One way is by leveraging the Kellogg
Alumni Network's recently improved online database and
then cold-calling people.
While this method
can yield results, many Kellogg alums have worked with the
school to create another forum to bring their fellow graduates
together in mutually beneficial ways that strengthen the network's
overall bonds: a mentorship initiative.
A desire
for increased connectivity among Kellogg grads led Jason Apple,
and others in The
Managers' Program, the Kellogg School's part-time MBA
curriculum, to revive the concept of a mentorship program
in the late 1990s. The goal was to match students and younger
graduates with more senior alumni who shared the same industries,
career paths or other commonalities.
"It's hard to say,
'I see you're class of '89; will you talk to me?'" says Apple,
business development manager for Deloitte Financial Advisory
Services LLP in Chicago and a 2000 TMP graduate. "The mentorship
program is a good tool to promote interaction and target it
to areas of interest. I encourage alumni to sign up for this
opportunity. It's a great way to stay connected to the university.
You give back to the school, and you meet really good people."
The Kellogg
Alumni Mentorship Program (KAMP) began as a TMP initiative
in 1997 and expanded to the full-time program in 2002. KAMP
established more than 400 pairs of mentors and "mentees" last
year, with hopes for 500 matches this year, says Gina (Chiasson)
Bates, assistant director of corporate relations, who manages
the program.
"It's a formal
opportunity for students to develop a meaningful relationship
with an alum," she says. "It's somebody they can reach out
to, to help them with their Kellogg career or with career
planning. They don't have to worry about the mentor being
their employer. In addition, the alumni volunteer for this
experience; the students know this when they're reaching out
to them.

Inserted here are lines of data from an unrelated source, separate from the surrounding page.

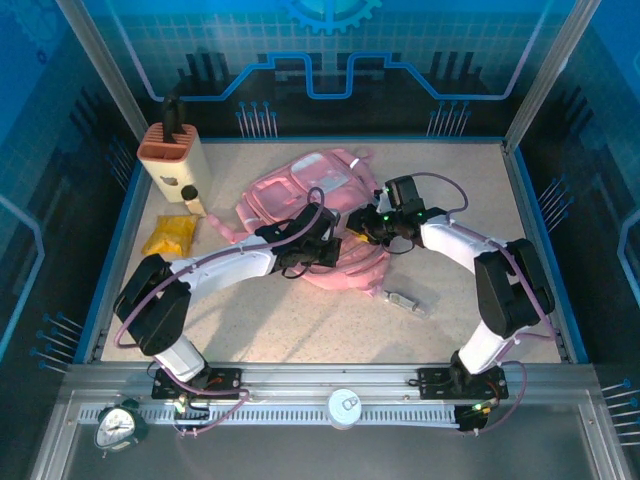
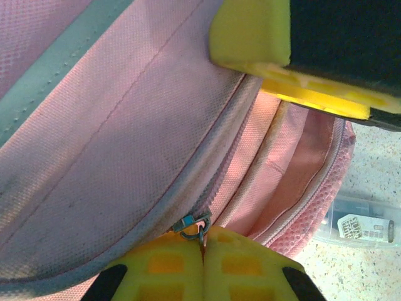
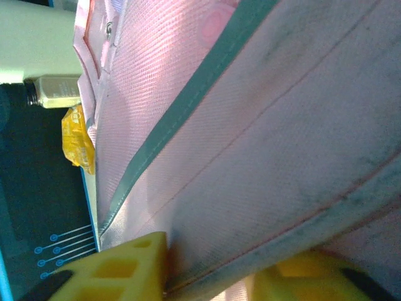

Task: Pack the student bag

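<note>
Jaws of left gripper [image 2: 203, 254] pinched tight on zipper pull [image 2: 191, 224] of student bag [image 1: 290, 190]. Right gripper [image 3: 210, 269], 2 o'clock from left, part-open astride bag fabric; clamping unclear.

My left gripper [image 1: 333, 246] and right gripper [image 1: 364, 229] meet on the bag [image 1: 296, 186]; block [image 1: 172, 155], yellow packet [image 1: 170, 235] left, clear case [image 1: 402, 299] right.

The soft pink student bag [image 1: 285, 190] lies flat, one zipped compartment gaping open.

The student bag [image 1: 292, 186] is pink with pale grey-green strips; the packet [image 1: 170, 236] is yellow.
</note>
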Available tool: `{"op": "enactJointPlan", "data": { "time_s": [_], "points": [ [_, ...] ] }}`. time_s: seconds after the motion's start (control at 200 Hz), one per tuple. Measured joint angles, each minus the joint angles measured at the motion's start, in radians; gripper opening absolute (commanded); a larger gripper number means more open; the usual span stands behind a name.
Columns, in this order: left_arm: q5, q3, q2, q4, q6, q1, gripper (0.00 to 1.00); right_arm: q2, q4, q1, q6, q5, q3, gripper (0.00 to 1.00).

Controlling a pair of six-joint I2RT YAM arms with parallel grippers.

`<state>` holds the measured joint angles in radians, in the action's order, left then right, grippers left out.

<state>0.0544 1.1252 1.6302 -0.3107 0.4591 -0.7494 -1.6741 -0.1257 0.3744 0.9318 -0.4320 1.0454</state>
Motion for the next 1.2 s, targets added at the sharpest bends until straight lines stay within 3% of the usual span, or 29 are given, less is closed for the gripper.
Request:
{"op": "enactJointPlan", "data": {
  "time_s": [0.29,0.455,0.795,0.855,1.006,1.201],
  "points": [
    [0.016,0.000,0.000,-0.032,-0.046,0.008,0.00,-0.004,0.001,0.000,-0.011,0.002,0.000,0.01],
    [0.015,-0.041,-0.044,-0.033,-0.048,0.042,0.00,-0.004,0.013,-0.002,-0.013,-0.002,0.000,0.00],
    [-0.001,-0.114,-0.116,-0.080,-0.047,0.198,0.00,-0.004,0.026,-0.009,-0.042,-0.006,0.002,0.00],
    [-0.008,-0.114,-0.119,-0.077,-0.047,0.202,0.01,-0.004,0.033,-0.009,-0.043,-0.014,0.002,0.14],
    [-0.027,-0.115,-0.123,-0.081,-0.038,0.209,0.30,0.015,0.014,-0.009,-0.087,-0.008,-0.005,0.46],
    [-0.029,-0.198,-0.232,-0.071,0.037,0.179,0.53,0.207,-0.154,-0.014,-0.222,0.071,-0.077,0.68]
  ]
}}
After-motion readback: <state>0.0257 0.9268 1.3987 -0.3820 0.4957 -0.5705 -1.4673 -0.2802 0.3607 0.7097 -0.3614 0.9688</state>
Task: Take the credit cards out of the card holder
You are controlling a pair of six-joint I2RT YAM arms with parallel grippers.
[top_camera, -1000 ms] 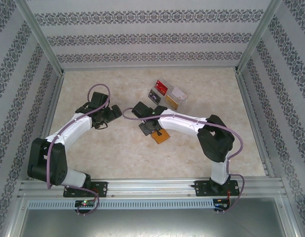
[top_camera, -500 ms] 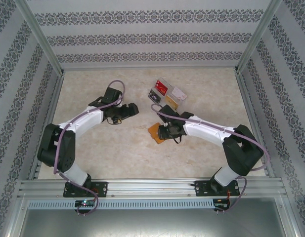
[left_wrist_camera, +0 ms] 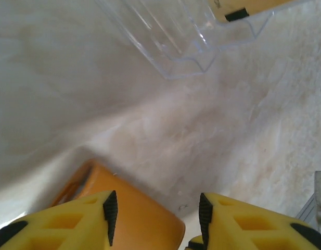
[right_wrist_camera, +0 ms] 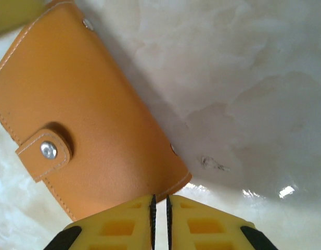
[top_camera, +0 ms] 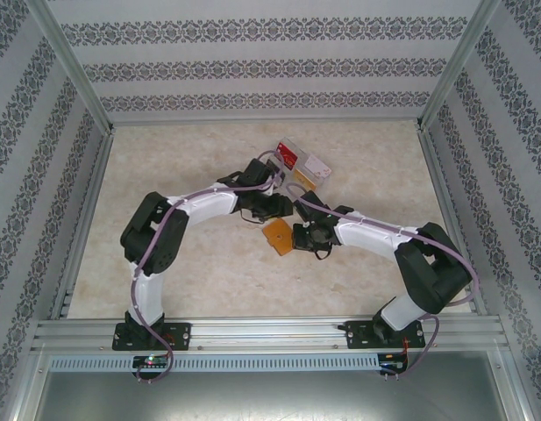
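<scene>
The card holder [top_camera: 277, 237] is an orange-tan wallet lying folded on the table, its tab clasp [right_wrist_camera: 46, 148] snapped. The credit cards are hidden inside it. My left gripper [top_camera: 274, 215] hangs over the holder's far edge. In the left wrist view the left gripper [left_wrist_camera: 157, 214] stands open, with a corner of the card holder [left_wrist_camera: 134, 208] below the gap, nearer the left finger. My right gripper [top_camera: 298, 235] sits at the holder's right side. In the right wrist view the right gripper [right_wrist_camera: 160, 200] is shut to a slim gap, its tips at the edge of the card holder [right_wrist_camera: 98, 104] with nothing between them.
A clear plastic compartment tray [top_camera: 302, 167] with several flat coloured pieces stands just beyond the holder, and the tray [left_wrist_camera: 186, 47] is close ahead of the left fingers. Both arms crowd the middle of the marbled table [top_camera: 165, 158]. Metal frame rails run along the sides.
The left arm has swung right from the table's left middle to the card holder, its jaws narrowing. The right gripper has closed and drawn back to the holder's right edge.
</scene>
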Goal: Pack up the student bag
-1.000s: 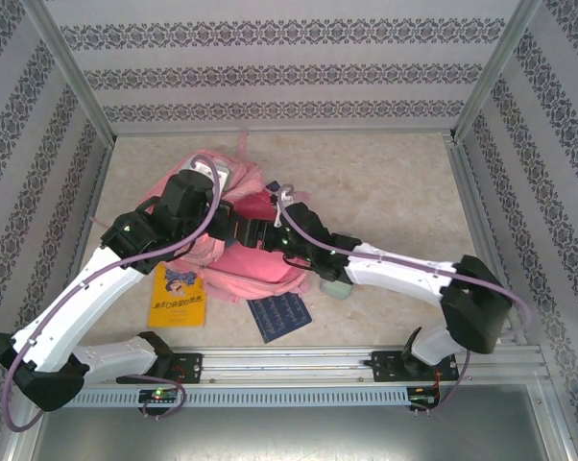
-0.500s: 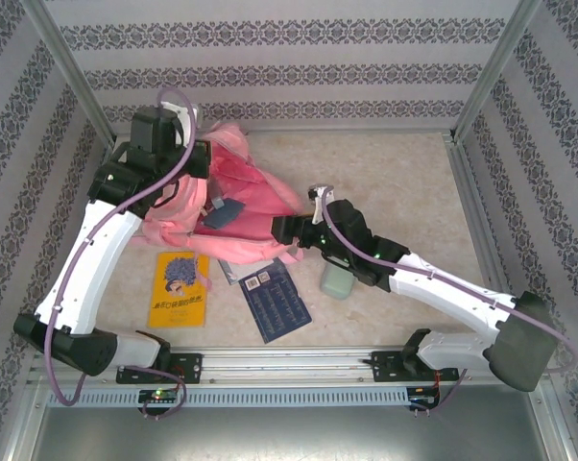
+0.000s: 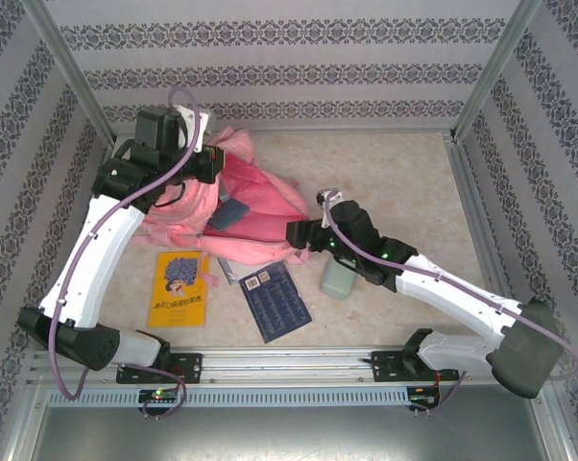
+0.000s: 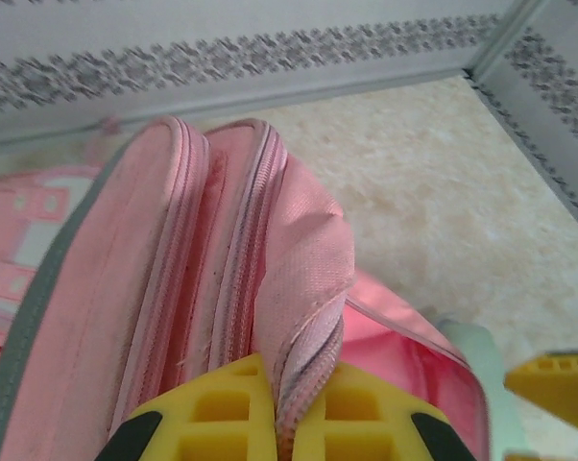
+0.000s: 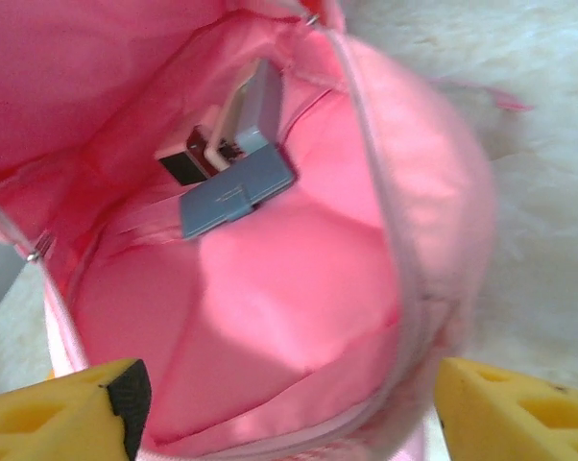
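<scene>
At the left wrist the bottom edge is cutting off the left gripper [image 4: 284,423], leaving only part of its yellow fingers [image 4: 212,418], and the left edge is cropping the bag [image 4: 126,288]. From above, the left arm [image 3: 95,252] is covering the bag's left side, the bag is hiding most of a thin book [image 3: 229,273], and the right arm [image 3: 450,293] is lying over part of a pale green bottle [image 3: 335,280]. Print on the yellow book [image 3: 179,288] and the dark blue card [image 3: 277,303] is showing too small to read. Blur is smearing a grey-blue thing [image 5: 233,197] inside the bag, and the bottom edge is cropping the right gripper [image 5: 294,418]
</scene>
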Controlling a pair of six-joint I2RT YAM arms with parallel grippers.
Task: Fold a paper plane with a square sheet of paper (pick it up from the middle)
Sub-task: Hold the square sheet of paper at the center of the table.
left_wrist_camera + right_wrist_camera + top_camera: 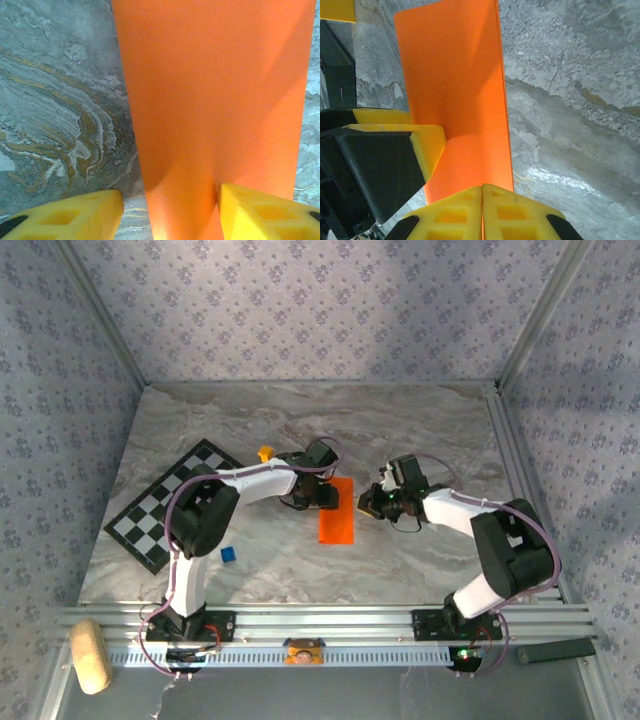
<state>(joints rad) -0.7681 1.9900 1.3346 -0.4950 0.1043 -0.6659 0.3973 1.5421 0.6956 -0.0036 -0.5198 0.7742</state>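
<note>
1 room: walls (320, 300) on three sides, papered lilac-grey with a small repeating flower print, and metal posts in the back corners.
1 worktop (420, 430): flat, grey-beige marble pattern with brown veins. A ribbed aluminium frame (330, 625) runs along its near edge.
2 arms: left arm (205, 515) and right arm (505, 545), white shells with black joints. Both are bolted at the near edge and reach in to the worktop's middle.
1 board (165, 510): black-and-white checkered, flat and square, turned diagonally by the left edge.
1 paper (337, 520): thin, bright orange and matte, a narrow oblong at the worktop's middle, lying between the two grippers with its long side running far to near. The right wrist view shows a soft bend across it.
Left gripper (320, 498): at the paper's far left part. Its yellow fingers (75, 212) are apart, one over bare marble and the other over the paper.
Right gripper (370, 503): at the paper's right edge. Its yellow fingers (455, 220) are together, pinching the paper's edge, and a thin orange line shows in the seam.
2 cubes, both small. The yellow cube (264, 452) is just beyond the board's far-right side, near the left arm's wrist. The blue cube (228, 554) is near the board's near-right side, beside the left arm.
</note>
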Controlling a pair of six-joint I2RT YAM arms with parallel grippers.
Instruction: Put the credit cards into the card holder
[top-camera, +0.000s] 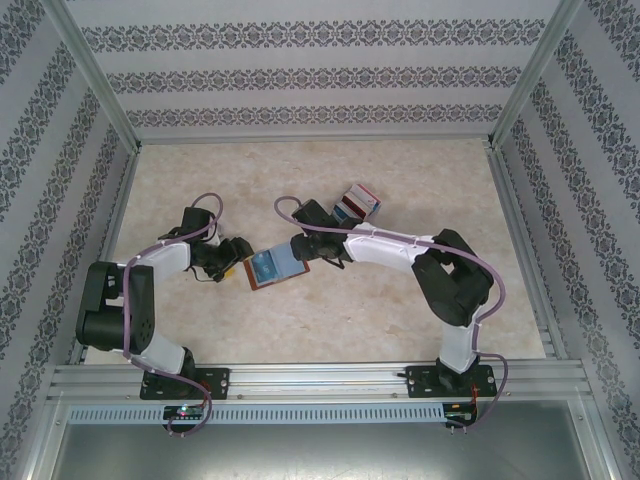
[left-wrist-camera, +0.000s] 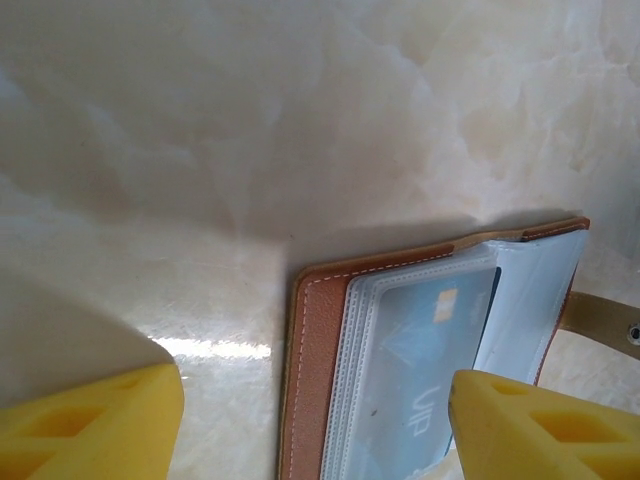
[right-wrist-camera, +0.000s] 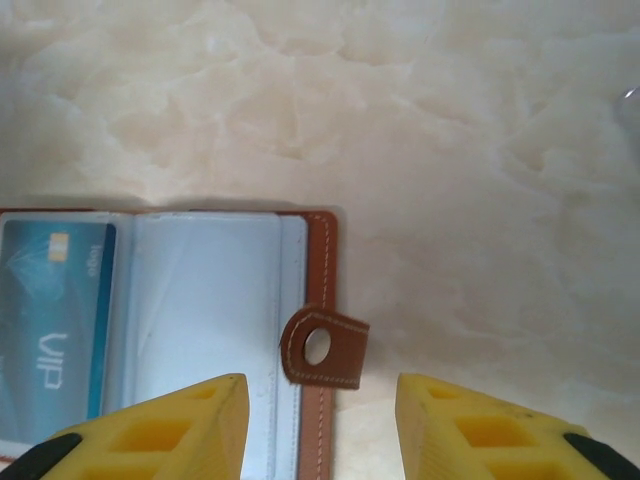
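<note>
The brown card holder (top-camera: 275, 267) lies open on the table between both grippers. In the left wrist view its brown edge (left-wrist-camera: 318, 350) and clear sleeves show, with a blue credit card (left-wrist-camera: 425, 355) inside a sleeve. The left gripper (left-wrist-camera: 315, 440) is open, its yellow fingers straddling the holder's left half. The right gripper (right-wrist-camera: 320, 425) is open just above the clasp tab (right-wrist-camera: 325, 348) on the holder's right edge (right-wrist-camera: 322, 260); the same blue card (right-wrist-camera: 55, 310) sits in the left sleeve. A small stack of credit cards (top-camera: 357, 205) lies behind the right gripper (top-camera: 305, 252).
The marble-patterned tabletop (top-camera: 400, 300) is walled by patterned panels at the back and on both sides. An aluminium rail (top-camera: 320, 380) runs along the near edge, where the arm bases are bolted.
</note>
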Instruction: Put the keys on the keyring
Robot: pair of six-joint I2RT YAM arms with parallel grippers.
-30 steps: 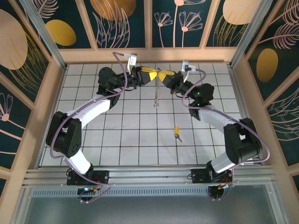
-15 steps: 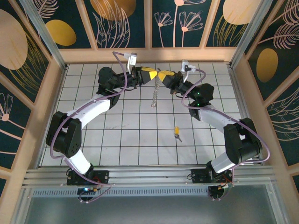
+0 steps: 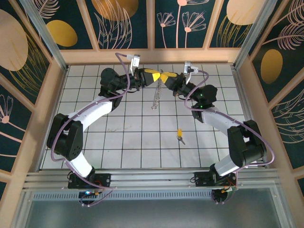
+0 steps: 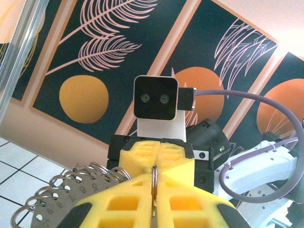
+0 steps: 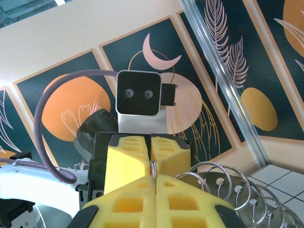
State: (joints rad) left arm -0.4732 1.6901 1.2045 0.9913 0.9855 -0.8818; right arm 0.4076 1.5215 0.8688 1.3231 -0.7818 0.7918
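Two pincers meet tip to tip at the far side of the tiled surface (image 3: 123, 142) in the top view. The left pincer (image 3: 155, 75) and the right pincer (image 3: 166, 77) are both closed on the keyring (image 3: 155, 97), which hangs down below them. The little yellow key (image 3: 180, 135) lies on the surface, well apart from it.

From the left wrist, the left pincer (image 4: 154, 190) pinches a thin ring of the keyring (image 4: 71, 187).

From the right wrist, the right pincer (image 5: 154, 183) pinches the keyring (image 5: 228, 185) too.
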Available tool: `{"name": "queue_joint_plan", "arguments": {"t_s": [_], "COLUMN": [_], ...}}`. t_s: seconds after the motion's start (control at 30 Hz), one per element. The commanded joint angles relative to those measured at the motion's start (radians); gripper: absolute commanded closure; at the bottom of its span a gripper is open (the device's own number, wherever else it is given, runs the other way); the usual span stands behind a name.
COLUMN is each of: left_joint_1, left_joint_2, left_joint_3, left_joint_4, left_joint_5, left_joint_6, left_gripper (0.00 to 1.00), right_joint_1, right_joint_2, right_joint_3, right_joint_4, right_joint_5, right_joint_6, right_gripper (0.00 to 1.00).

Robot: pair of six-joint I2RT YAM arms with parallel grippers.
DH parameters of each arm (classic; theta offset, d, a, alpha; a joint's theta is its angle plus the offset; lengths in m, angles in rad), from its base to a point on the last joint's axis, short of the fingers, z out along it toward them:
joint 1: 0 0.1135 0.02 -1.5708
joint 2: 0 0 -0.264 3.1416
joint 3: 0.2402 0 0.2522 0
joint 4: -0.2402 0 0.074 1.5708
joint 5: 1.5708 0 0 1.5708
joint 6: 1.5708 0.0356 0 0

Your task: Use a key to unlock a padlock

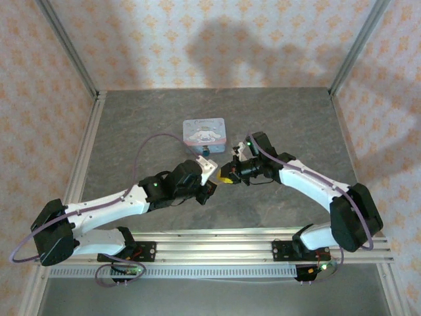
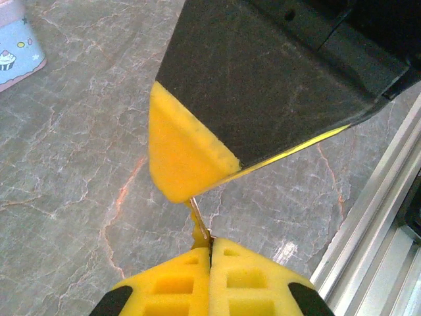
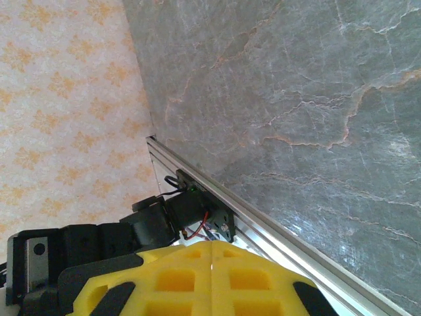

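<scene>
My left jaws are fully closed, pads [image 2: 174, 286] pressed face to face; they pinch the key [image 2: 199, 222], a thin pale metal strip standing out from the seam between the pad tips. The key's outer end runs up to the yellow pad [image 2: 176, 155] of my right jaws, which enter the left wrist view from above; the pad tip meets that end of the key, but whether the right jaws grip it cannot be told. My right jaws are also closed, their pads [image 3: 172, 280] meeting along a straight seam; nothing is visible between them in the right wrist view. In the overhead view both jaws meet tip to tip over the grey marbled counter [image 1: 296, 125], near its middle. The padlock [image 1: 206, 151], small and dark blue, sits on the counter just beyond that meeting point, just beside the near edge of the pale-blue tin [image 1: 204, 131]; whether padlock and tin touch cannot be told. An aluminium rail [image 2: 368, 224] borders the counter; a patterned wall [image 3: 59, 99] rises beyond it.
</scene>
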Motion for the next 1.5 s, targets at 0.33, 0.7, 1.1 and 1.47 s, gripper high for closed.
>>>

This interaction is something both parties have agreed
to do, which helps them to communicate and establish a stronger
bond."
"We realized that
Kellogg has this huge alumni network, but short of tracking
someone down individually, there was no systematic way to
be connected to someone who was more senior and able to give
you advice in a buddy-buddy type of way," says Brian Fitzpatrick
'03, who was among full-time students helping to migrate the
program school-wide three years ago.
Fitzpatrick and
John Gambs '74, a Kellogg Alumni Advisory Board member, say
their own relationship, forged through KAMP during Fitzpatrick's
final year at Kellogg, has been a win-win arrangement. They
talk about once every six months.
"I always like
to meet interesting people and folks who are serious about
life and their work. That's a positive," says Gambs, retired
executive vice president and chief financial officer of Charles
Schwab Corp. "There's nothing tangible in the sense of a business
contact or anything like that in it for me. But that's why
I volunteer."
"I was very fortunate
to have the opportunity to develop a mentee relationship with
John," Fitzpatrick says. "John, having had a long and successful
career within financial services, is someone whose brain I
can pick, someone who, to this day, I can seek guidance from,
and off of whom I can bounce different career ideas."
Gambs says he is
happy to serve as a sounding board for Fitzpatrick. "To the
extent that he has issues, concerns or ideas about anything,
I'm a safe person to talk to because I'm not his employer.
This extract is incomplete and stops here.